### [Task directions]
What is the number of lines in the listing below that contain the string "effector"? Give that number only.

### [Data for this task]
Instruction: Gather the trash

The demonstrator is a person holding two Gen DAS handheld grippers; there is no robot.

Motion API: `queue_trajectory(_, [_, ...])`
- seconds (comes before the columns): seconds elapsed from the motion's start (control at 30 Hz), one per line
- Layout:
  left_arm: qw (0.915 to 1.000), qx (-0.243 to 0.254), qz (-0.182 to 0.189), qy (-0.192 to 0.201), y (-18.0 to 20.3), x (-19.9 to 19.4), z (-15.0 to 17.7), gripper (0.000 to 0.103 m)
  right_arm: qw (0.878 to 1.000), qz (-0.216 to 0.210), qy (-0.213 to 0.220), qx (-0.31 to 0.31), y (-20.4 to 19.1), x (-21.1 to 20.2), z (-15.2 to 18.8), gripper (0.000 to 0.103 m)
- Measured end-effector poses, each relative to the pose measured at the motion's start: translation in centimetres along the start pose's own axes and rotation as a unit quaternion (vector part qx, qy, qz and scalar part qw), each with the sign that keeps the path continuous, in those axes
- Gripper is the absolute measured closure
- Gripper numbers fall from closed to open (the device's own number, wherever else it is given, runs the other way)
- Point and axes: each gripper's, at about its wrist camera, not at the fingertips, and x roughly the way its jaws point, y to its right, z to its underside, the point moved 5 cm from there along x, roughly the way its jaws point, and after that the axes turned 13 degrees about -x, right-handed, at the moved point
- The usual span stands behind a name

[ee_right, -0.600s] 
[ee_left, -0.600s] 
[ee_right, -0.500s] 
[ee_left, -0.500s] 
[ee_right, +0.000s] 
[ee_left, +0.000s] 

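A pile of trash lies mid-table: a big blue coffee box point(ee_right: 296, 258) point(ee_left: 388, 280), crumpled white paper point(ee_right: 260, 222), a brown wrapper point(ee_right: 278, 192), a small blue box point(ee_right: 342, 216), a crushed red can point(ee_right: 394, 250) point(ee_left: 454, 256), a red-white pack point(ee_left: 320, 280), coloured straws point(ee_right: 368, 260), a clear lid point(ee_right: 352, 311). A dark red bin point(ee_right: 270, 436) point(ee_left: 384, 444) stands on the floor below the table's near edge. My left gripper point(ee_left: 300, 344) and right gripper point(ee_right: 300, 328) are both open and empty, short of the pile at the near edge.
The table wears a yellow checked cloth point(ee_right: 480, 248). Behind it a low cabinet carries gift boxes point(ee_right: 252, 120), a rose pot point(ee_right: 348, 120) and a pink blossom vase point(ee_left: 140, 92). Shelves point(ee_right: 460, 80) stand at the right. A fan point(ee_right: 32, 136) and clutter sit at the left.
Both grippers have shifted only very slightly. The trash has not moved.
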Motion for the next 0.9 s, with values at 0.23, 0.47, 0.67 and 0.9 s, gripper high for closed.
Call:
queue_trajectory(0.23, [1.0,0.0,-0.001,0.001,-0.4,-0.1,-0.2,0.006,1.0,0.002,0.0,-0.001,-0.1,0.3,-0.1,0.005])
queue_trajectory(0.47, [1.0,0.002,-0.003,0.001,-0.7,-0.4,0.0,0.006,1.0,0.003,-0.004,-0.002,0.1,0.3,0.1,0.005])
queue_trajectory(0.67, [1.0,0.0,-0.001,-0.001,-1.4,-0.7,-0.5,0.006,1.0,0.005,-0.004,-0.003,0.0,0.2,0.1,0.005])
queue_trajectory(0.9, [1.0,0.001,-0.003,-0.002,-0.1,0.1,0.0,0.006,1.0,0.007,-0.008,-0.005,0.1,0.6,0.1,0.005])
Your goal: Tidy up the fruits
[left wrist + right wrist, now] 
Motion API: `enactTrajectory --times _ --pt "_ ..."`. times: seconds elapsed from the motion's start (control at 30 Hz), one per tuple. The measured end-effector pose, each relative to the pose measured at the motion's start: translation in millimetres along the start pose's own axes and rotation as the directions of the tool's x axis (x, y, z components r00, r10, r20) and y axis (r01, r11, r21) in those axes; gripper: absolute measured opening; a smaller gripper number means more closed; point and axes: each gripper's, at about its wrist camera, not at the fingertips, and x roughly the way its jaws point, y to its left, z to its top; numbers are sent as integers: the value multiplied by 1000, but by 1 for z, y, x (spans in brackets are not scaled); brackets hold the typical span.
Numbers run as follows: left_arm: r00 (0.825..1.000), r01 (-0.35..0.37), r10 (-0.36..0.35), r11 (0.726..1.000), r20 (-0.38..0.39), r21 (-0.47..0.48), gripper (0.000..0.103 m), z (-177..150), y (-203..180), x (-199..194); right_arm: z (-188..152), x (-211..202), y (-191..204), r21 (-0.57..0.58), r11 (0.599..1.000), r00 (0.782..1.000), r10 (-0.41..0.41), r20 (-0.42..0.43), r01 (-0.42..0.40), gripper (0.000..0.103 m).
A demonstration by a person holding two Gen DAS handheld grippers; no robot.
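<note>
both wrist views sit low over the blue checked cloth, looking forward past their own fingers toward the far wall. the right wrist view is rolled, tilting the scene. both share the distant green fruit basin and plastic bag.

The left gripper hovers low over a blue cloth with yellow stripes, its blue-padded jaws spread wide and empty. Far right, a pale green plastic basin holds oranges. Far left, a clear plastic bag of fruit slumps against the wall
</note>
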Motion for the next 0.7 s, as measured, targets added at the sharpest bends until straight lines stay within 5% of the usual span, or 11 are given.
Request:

### [Task answer]
2